В St.[129] (придумать. Смесь Fréjus и Cannes. Или просто Mentone[130]?)<.> Бродил и томился. Как-то (дней через пять) встретил Музу Благовещенскую (или Благово?[131]). Зимой что-то быстрое и соблазнительное — но ничего особенного — минутное обаяние — ни в чем не откажет — было ясно. Тут сидела в пляжном полу-платье с другими в кафе. Сразу оставила их — и к нему. Долго не говорила, что знает (из газеты), а он гадал, знает ли<?> Сонно, мерзко.
«У меня в пансионе есть свободная комната».
Потом лежали на солнце. Отвращение и нежность. Ледяная весна, мимозы. Потом стало вдруг тепло (сколько — неделю <—> длилась эта связь — и стыдно, и все равно вся жизнь к чорту), случайно в роще увидел C.<allophrys> avis[132], о которой так в детстве мечтал. Страстный наплыв.[133] Все лето, совершенно один (муза занимала<сь> сыском[134]), провел в Moulinet[135]. 1939. Осенью «грянула война», он вернулся в Париж. Конец всему, «трагедия русского писателя». А погодя...

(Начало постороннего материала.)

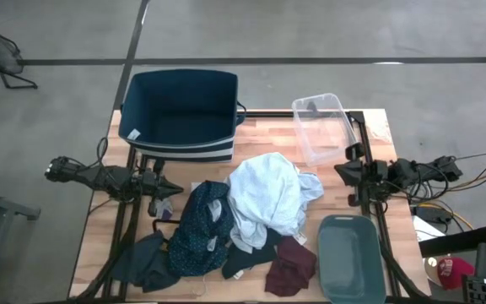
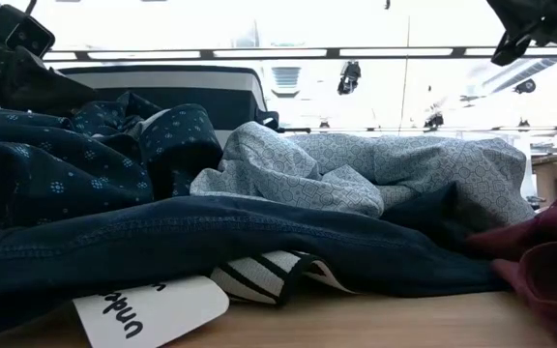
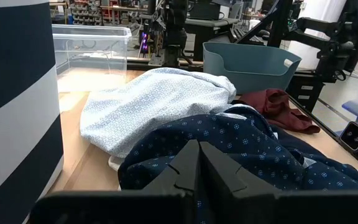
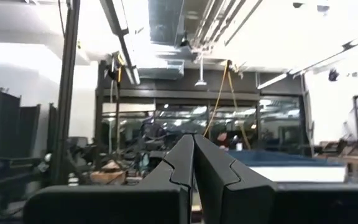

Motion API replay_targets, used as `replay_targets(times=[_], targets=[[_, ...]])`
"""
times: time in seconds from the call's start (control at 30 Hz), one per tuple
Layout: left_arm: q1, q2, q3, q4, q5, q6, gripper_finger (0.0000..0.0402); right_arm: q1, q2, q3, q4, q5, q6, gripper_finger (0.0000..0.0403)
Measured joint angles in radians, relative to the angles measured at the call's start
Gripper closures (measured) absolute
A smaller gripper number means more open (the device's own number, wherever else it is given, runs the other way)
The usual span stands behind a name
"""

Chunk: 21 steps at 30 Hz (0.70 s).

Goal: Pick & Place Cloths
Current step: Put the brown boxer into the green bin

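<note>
Left to right across the table. My left gripper (image 1: 174, 187), fingers pressed together on nothing, hovers at the table's left edge, just beside the navy white-dotted piece (image 1: 199, 228). That piece lies crumpled in deep folds, with a dark teal piece (image 1: 146, 260) flattened at its lower left. Behind stands the striped navy bin (image 1: 180, 113). At centre the pale-blue shirt (image 1: 264, 196) is heaped in a loose mound, finely patterned, overlapping the dotted piece. Below it a maroon piece (image 1: 291, 265) lies bunched, touching the grey-green tub (image 1: 352, 258). A clear plastic box (image 1: 321, 127) sits behind. My right gripper (image 1: 339, 172), fingers likewise closed and empty, waits at the right edge, near the shirt.
</note>
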Motion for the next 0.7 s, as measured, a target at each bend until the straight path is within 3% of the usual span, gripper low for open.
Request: replay_targets(times=[0.13, 0.43, 0.6, 0.7], targets=[[0.0, 0.0, 0.0, 0.0, 0.0, 0.0, 0.0383, 0.0, 0.006, 0.0, -0.02, 0.046, -0.037, 0.0394], [0.0, 0.0, 0.0, 0.0, 0.0, 0.0, 0.0383, 0.001, 0.036, 0.0, -0.033, 0.03, 0.122, 0.0394], [0.0, 0.0, 0.0, 0.0, 0.0, 0.0, 0.0383, 0.002, 0.123, 0.0, -0.03, -0.098, 0.259, 0.0394], [0.0, 0.0, 0.0, 0.0, 0.0, 0.0, 0.0383, 0.002, 0.206, 0.0, -0.03, -0.117, 0.315, 0.0394]])
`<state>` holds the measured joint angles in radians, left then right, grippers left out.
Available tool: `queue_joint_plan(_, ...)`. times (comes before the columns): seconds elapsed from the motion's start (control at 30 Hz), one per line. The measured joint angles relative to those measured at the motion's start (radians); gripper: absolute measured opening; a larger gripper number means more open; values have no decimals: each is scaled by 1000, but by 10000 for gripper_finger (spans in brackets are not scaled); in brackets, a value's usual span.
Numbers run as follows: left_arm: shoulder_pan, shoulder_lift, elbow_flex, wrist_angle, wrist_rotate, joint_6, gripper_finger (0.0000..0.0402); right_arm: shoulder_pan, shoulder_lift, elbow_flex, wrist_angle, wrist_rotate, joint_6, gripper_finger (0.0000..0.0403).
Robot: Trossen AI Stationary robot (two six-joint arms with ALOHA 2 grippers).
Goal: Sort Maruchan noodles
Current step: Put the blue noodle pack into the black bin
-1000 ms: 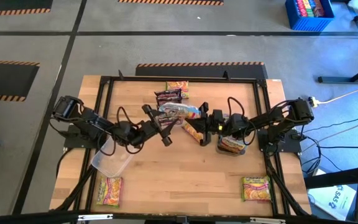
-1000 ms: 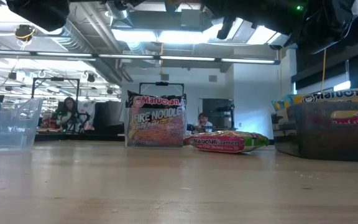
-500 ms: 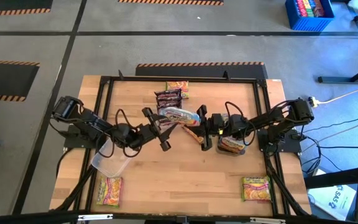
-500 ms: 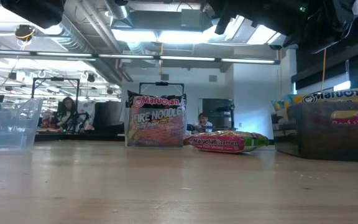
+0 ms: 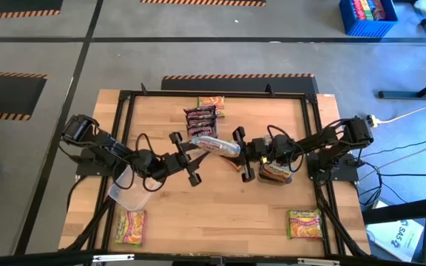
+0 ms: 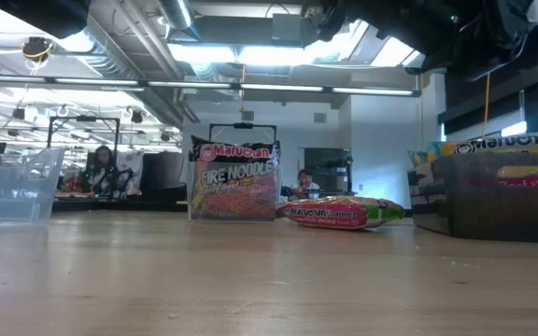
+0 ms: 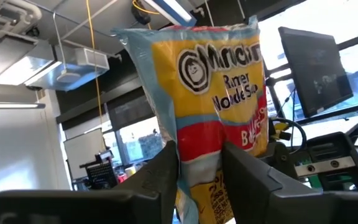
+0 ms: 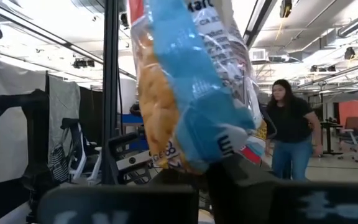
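While both tools (image 5: 193, 159) (image 5: 241, 154) pinch it, light blue packet (image 5: 214, 143) hangs mid-table

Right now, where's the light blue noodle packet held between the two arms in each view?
High view: light blue packet mid-table, spanning left pincer and right pincer.
Low view: not in it; it is held above the frame.
Left wrist view: centre, yellow face upright between the fingers.
Right wrist view: centre, blue side.
Shared landmark: the packet itself, gripped at both ends.

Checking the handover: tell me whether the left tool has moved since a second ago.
Yes. In the high view the left tool has slid toward the right tool, away from the clear bin, closing around the light-blue packet.
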<state>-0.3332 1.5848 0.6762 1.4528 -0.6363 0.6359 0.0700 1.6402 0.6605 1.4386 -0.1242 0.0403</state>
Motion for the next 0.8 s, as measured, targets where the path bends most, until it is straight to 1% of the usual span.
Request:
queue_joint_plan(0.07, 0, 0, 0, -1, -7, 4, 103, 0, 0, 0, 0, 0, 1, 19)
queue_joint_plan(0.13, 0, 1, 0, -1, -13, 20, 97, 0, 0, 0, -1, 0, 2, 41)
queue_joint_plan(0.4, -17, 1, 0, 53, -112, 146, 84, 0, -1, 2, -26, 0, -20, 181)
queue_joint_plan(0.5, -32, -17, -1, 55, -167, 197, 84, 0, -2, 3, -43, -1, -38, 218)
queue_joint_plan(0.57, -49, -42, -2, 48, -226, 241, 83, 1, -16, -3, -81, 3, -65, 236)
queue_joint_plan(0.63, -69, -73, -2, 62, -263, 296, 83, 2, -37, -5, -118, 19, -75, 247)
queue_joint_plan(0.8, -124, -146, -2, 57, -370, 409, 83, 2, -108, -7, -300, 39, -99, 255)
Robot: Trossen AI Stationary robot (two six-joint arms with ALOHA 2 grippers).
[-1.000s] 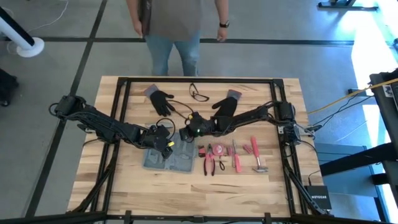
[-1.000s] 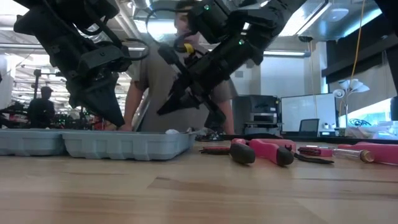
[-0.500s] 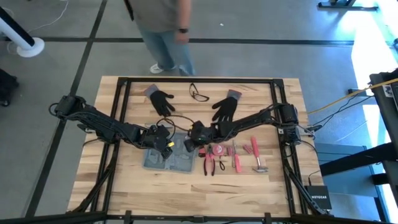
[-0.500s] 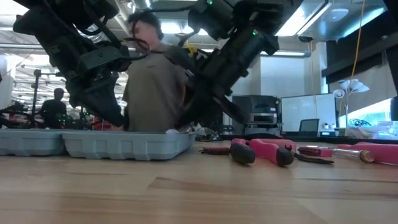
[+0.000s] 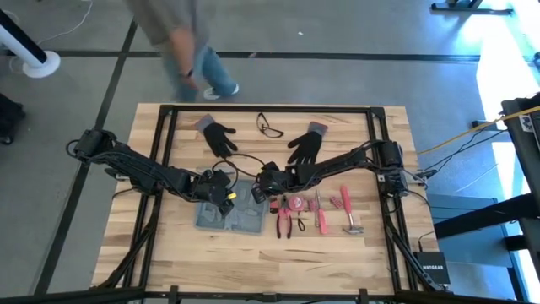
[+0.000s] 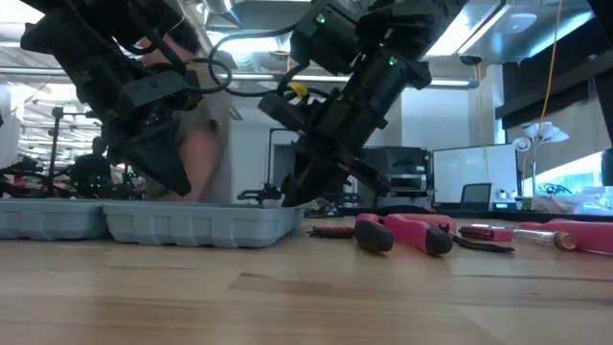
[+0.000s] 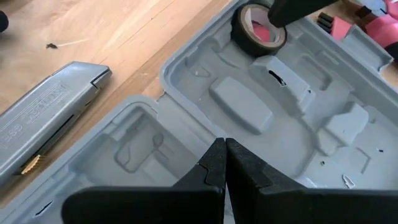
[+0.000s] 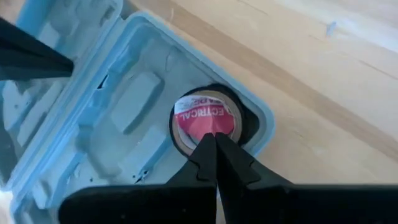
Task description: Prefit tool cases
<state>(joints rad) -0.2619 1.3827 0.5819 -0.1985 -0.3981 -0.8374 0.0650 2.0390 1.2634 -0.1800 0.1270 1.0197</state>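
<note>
The tool case lies open on the table, a blue-grey tray with moulded recesses. A roll of tape with a red label sits in the round recess at the case's far right corner. My right gripper is shut, its tip on the roll; in the low view it slants down into the case. My left gripper is shut too, with its tip down inside the case by the ridge between the two halves. My left gripper's shut fingertips come down at a slant from the table's left onto the ridge between the case's halves; the tips hide the spot itself. The case lies flat on the table. My right gripper's shut fingertips bear on the tape roll's top face, slanting down from the table's right. The roll lies flat in its corner recess.
A grey utility knife lies on the wood beside the case. Pink-handled pliers, a screwdriver and a hammer lie right of the case. Two black gloves and glasses lie farther back. A person walks past the far edge.
My right gripper has sunk toward the case's far right corner and tipped steeper, staying shut, until its tip is down at the tape roll. The person beyond the far edge has walked toward the left.
</note>
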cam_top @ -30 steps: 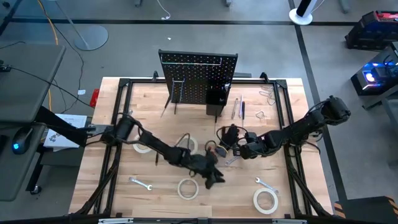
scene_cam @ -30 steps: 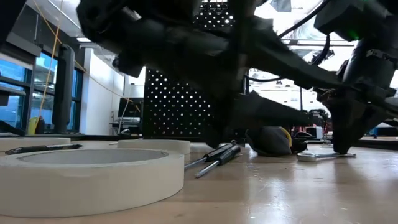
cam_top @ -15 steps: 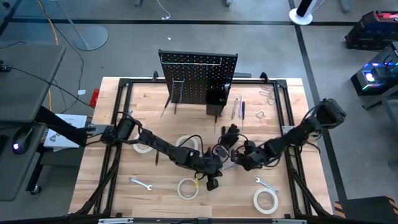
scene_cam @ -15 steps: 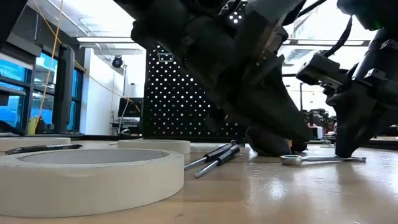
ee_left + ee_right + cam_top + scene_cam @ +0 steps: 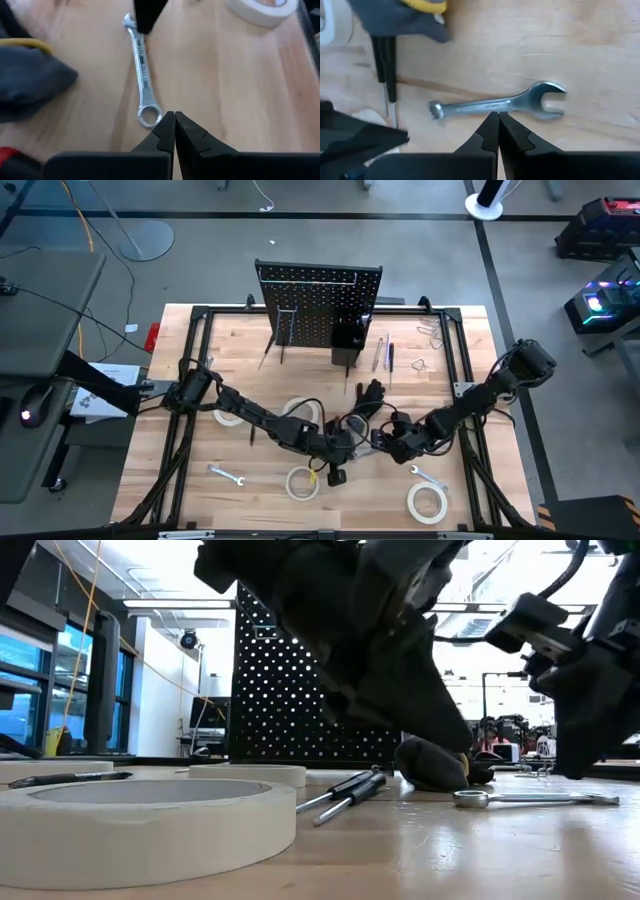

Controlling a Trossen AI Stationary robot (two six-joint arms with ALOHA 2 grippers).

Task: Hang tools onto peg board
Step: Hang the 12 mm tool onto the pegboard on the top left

Последние страницы: к нему зашел Кащеев[136] (тот, с которым все не мог поговорить в «Даре» — два воображенных разговора, теперь третий — реальный). Между тем, завыли сирены, мифологические звуки. Говорили, и мало обратили внимания.
Г.<одунов-Чердынцев>: «Меня всегда мучил оборванный хвост[137] „Русалки“, это повисшее в воздухе опереточное восклицание: „Откуда ты, прекрасное дитя<?>“ [„А-а! Что я вижу...“ — как ласково и похабно тянул X[138], вполпьяна, завидя хорошенькую.][139] Я продолжил и закончил, чтобы отделаться от этого раздражения».
К.<ащеев>: «Брюсов и Ходасевич тоже. Куприн обозвал В.<ладислава> Ф.<елициановича> нахальным мальчишкой — за двойное отрицание».[140]
Г.<одунов-Чердынцев> читает свой конец.
К.<ащеев>: «Мне только не нравится насчет рыб. Оперетка у вас перешла в аквариум. Это наблюдательность двадцат<о>го века».[141]
Отпускные сирены завыли ровно.
К.<ащеев> потянулся: «Пора домой».
Г.<одунов-Чердынцев>, держа для него пальто[142]: «Как вы думаете,
К.<ащеев>, напряженным русским подбородком прижимая шарф, исподлобья усмехнулся:
«Что ж. Все под немцем ходим».
(Он не совсем до конца понял то, что я хотел сказать.)